Kamerstuk 34348-49

Amendement van de leden Van Tongeren en Van Veldhoven ter vervanging van nr. 27, dat regelt dat indien wordt overgegaan tot splitsing van concessies 1810 deze dienen te gaan vallen onder het reguliere mijnbouwregime

Dossier: Wijziging van de Mijnbouwwet (versterking veiligheidsbelang mijnbouw en regie opsporings-, winnings- en opslagvergunningen)


16,7 %
83,3 %

GL

GrKÖ

Houwers

PvdD

CDA

Van Vliet

SP

Klein

PvdA

SGP

GrBvK

CU

50PLUS

PVV

D66

VVD


Nr. 49 AMENDEMENT VAN DE LEDEN VAN TONGEREN EN VAN VELDHOVEN TER VERVANGING VAN DAT GEDRUKT ONDER NR. 271

Ontvangen 4 juli 2016

De ondergetekenden stellen het volgende amendement voor:

In artikel I vervalt onderdeel Z.

Toelichting

Indieners van dit amendement achten het onwenselijk dat afsplitsing van vergunningen leidt tot een afwijkend wettelijk regime voor nieuwe vergunninghouders die een vergunning krijgen op basis van een concessie die is verleend krachtens artikel 5 van de wet van 21 april 1810 (hierna concessie 1810).

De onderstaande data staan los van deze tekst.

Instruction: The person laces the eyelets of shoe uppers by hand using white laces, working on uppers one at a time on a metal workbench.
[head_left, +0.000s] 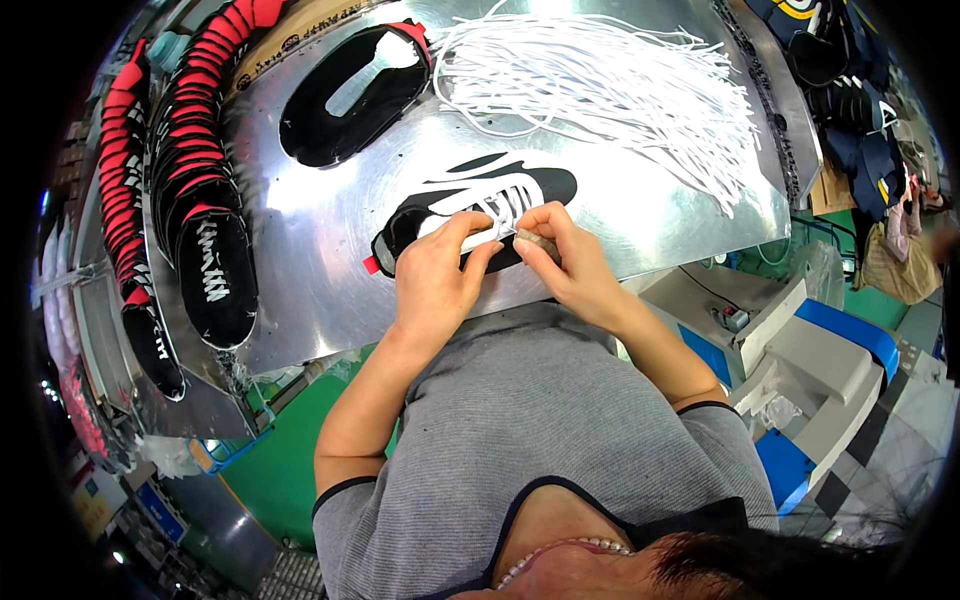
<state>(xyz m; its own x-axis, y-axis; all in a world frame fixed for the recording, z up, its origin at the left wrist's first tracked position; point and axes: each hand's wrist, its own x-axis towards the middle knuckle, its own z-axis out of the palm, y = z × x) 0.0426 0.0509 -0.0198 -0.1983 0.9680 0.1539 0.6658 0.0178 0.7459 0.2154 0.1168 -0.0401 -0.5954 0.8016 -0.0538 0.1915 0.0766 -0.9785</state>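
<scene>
A black and white shoe upper lies on its side on the metal table, with its red tab towards the left. White shoelace crosses its eyelet area in several rows. At the lacing, my left hand has thumb and index finger closed on the lace. My right hand pinches the lace just beside it, the fingertips of both hands almost meeting. A greyish band wraps a finger of the right hand. The fingers cover part of the lacing and the shoe's near side.
A big bundle of loose white laces spreads across the table's far right. Behind the shoe lies a black piece with a pale brush-shaped tool on it. Long rows of nested black-and-red uppers line the left. A grey-and-blue machine stands at right.
</scene>
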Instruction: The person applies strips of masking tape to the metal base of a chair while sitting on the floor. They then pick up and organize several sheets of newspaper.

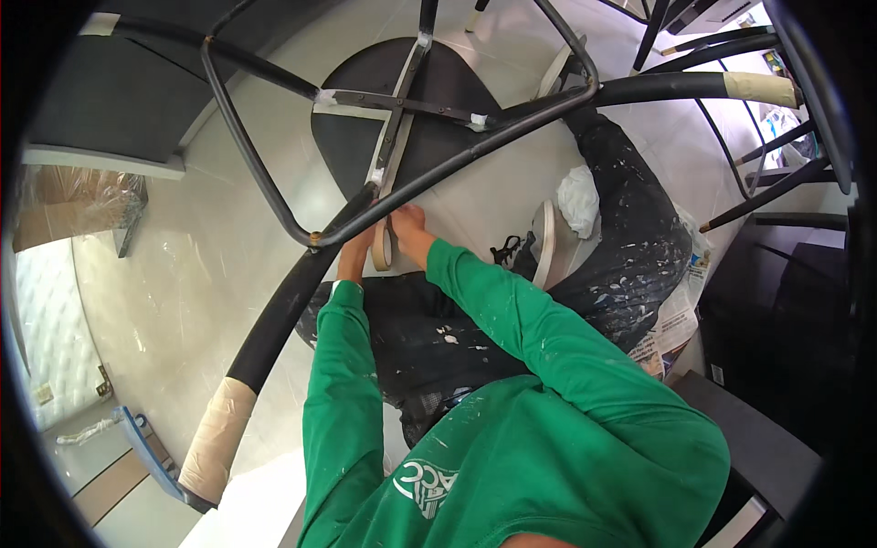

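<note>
A black chair lies upturned in front of me, its round seat underside (438,100) facing up and its metal frame (274,192) crossing the view. One black leg (283,310) runs toward me, its end wrapped in beige masking tape (215,438). My left hand (354,258) reaches up beside this leg where it meets the frame. My right hand (408,224) is closed on a roll of masking tape (382,245) held against the same joint. Both arms wear green sleeves. Strips of tape also cover the crossbars under the seat.
My paint-spattered dark trousers (630,228) and a shoe (548,247) stretch over the pale tiled floor (210,274). A white rag (578,196) lies on my leg, newspaper (676,320) under it. More black chair legs (758,82), one taped, stand at right. A plastic-wrapped box (73,205) sits at left.
</note>
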A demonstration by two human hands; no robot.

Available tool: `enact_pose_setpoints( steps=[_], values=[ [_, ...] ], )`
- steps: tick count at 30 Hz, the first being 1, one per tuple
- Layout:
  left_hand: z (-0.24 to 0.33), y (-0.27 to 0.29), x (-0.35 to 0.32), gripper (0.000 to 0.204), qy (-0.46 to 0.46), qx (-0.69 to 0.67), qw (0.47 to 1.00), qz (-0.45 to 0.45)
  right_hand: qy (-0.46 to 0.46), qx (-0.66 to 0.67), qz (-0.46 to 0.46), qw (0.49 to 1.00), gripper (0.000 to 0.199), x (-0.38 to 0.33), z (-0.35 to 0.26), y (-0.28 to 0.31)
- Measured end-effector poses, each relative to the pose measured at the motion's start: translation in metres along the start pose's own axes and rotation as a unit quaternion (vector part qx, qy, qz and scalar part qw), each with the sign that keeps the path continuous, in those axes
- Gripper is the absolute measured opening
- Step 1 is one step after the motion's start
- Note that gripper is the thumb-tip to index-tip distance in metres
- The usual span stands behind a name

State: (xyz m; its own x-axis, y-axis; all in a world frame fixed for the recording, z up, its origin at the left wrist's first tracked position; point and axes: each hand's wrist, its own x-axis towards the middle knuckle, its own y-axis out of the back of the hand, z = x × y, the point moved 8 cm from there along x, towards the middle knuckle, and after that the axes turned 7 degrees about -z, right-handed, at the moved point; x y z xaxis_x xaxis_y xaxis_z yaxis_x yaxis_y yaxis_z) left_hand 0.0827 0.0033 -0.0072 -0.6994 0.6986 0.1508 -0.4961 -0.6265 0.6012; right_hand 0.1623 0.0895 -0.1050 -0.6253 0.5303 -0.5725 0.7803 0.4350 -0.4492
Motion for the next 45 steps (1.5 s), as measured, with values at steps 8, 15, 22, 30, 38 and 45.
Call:
enact_pose_setpoints(
  steps=[8,15,22,30,38,45],
  values=[
    [-0.063,0.009,0.002,0.022,0.005,0.046,0.994,0.095,-0.041,-0.046,-0.032,0.998,0.016,-0.014,0.011,-0.019],
    [-0.074,-0.018,0.021,0.031,0.179,-0.158,0.971,-0.01,-0.104,0.044,0.006,0.994,0.013,-0.009,0.011,0.0],
    [-0.134,0.03,0.011,0.035,0.246,-0.271,0.93,-0.02,-0.147,0.065,-0.091,0.983,0.013,-0.021,0.032,-0.058],
    [-0.118,0.052,-0.009,0.033,0.289,-0.196,0.937,0.018,-0.386,0.113,-0.133,0.906,0.014,-0.069,0.069,-0.093],
    [-0.097,0.016,0.019,0.038,0.223,-0.153,0.962,-0.033,-0.242,0.1,-0.128,0.957,0.021,-0.048,0.059,-0.035],
    [-0.043,0.017,-0.004,0.031,0.073,0.081,0.991,-0.078,-0.136,-0.003,-0.102,0.985,0.017,-0.058,-0.046,0.052]
  ],
)
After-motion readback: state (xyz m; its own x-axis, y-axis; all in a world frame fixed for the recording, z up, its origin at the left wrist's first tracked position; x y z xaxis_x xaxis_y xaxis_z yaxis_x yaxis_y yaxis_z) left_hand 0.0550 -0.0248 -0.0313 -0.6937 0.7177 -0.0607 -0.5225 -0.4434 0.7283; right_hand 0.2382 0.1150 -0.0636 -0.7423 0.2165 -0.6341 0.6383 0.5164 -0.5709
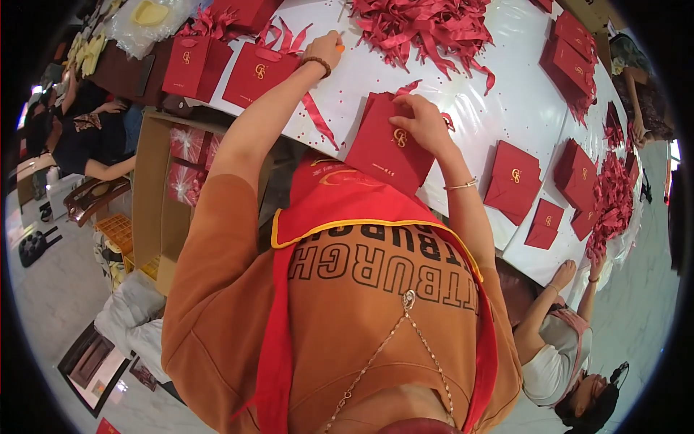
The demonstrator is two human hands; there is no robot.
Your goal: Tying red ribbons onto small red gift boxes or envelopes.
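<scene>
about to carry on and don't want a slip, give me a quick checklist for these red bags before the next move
1. Right grip on the front red bag: ok, its thumb lies against the bag.
2. Left grip holding a ribbon: cannot tell, its fingertips are hard to see.
3. White table bare left of that bag: not ok, a loose ribbon lies there.
4. Ribbon pile near: ok, just right of the left grip.
5. Co-worker's hands clear: ok, well to the right.
</scene>
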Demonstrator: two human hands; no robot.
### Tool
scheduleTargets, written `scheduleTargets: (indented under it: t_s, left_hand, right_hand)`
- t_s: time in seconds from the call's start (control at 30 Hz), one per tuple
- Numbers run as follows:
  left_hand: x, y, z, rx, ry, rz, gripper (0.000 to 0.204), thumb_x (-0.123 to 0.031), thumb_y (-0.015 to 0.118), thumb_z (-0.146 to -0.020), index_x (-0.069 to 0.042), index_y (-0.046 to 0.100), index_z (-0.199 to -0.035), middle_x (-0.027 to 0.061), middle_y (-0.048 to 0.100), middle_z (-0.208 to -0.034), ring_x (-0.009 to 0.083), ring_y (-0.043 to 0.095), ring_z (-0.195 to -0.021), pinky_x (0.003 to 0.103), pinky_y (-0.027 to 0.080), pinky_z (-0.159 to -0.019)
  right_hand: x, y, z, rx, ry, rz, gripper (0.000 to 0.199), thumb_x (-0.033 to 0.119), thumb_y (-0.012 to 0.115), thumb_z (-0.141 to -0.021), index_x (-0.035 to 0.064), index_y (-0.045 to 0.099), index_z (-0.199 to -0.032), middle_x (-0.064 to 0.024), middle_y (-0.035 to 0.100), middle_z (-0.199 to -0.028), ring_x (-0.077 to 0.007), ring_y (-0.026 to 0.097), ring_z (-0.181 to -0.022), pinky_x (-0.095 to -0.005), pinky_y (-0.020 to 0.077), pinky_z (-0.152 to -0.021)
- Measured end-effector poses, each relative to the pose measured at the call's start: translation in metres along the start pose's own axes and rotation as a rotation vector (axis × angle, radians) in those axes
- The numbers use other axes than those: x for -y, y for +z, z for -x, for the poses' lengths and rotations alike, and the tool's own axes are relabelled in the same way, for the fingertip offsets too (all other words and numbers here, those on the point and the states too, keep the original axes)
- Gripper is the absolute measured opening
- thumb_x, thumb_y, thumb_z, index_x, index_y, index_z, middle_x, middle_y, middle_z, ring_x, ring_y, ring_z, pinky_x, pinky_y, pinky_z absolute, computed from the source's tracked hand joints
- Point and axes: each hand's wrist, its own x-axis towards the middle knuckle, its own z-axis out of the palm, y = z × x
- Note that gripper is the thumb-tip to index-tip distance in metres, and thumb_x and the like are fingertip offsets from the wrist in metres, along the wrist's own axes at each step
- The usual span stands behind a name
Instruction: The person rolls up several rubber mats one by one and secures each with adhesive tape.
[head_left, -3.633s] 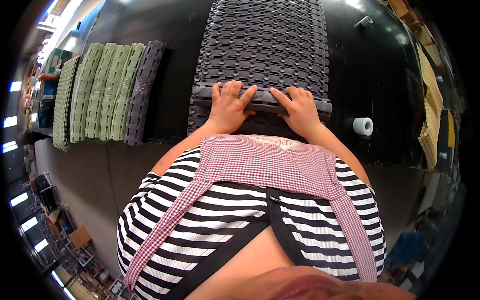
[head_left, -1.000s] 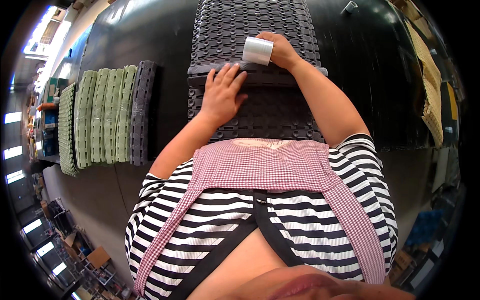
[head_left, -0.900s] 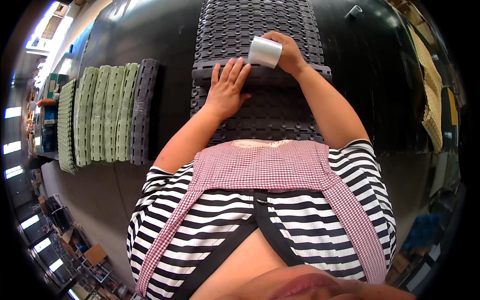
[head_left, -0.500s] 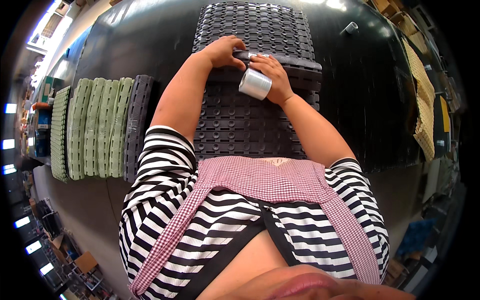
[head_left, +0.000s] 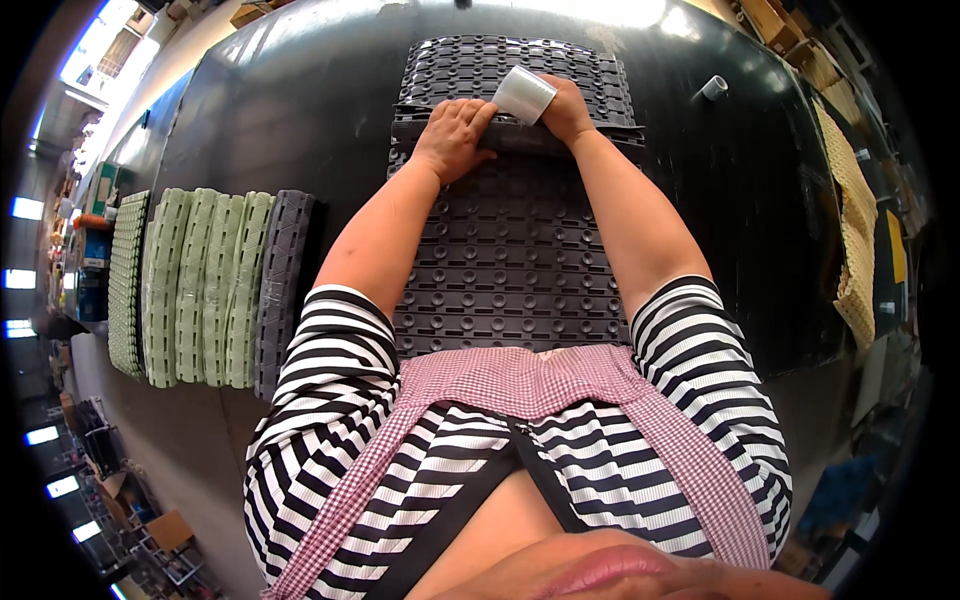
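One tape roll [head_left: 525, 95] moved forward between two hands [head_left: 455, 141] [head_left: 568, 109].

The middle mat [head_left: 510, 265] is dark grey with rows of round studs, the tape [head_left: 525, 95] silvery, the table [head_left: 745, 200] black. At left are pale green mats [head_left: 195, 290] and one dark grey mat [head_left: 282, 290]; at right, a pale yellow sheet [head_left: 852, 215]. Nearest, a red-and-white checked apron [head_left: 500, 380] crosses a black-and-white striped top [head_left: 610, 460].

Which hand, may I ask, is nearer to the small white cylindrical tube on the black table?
Right: the right hand is left of the white tube; the left hand is farther left.
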Motion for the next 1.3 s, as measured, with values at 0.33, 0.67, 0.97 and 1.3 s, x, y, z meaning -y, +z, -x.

De Mijnbouwwet zondert thans één groep vergunninghouders uit van de toepasselijkheid van de reguliere regels omtrent de eigendom van een mijn en de verplichting tot staatsdeelneming. Deze uitzondering is geïntroduceerd in het kader van het overgangsrecht. Bij de invoering van de Mijnbouwwet is voorzien in eerbiedigend overgangsrecht voor houders van destijds bestaande winningsvergunningen (waaronder concessies 1810). Hiermee is destijds beoogd om de positie van de houders van concessies 1810 niet aan te tasten. De voorliggende wetswijziging draagt deze uitzonderingspositie over op afgesplitste vergunningen. Dit wordt gemotiveerd vanuit het eenvoudiger maken van overdracht van een deel van het grondgebied waarop de vergunning betrekking heeft. Net als de Raad van State zijn indieners van dit amendement van mening dat dit onvoldoende motivatie is voor het introduceren van een speciale afsplitsingsvergunning die het overgangsrecht uitbreidt naar nieuwe vergunninghouders in gebieden die vallen onder concessies 1810.

Tevens zijn indieners van mening dat overgangsrecht bedoeld is voor tijdelijke regelingen en dat bepalingen uit overgangsrecht niet tot in de eeuwigheid overdraagbaar dienen te zijn op nieuwe rechtspersonen. Indien wordt overgegaan tot splitsing van concessies 1810 dienen deze te gaan vallen onder het reguliere mijnbouwregime.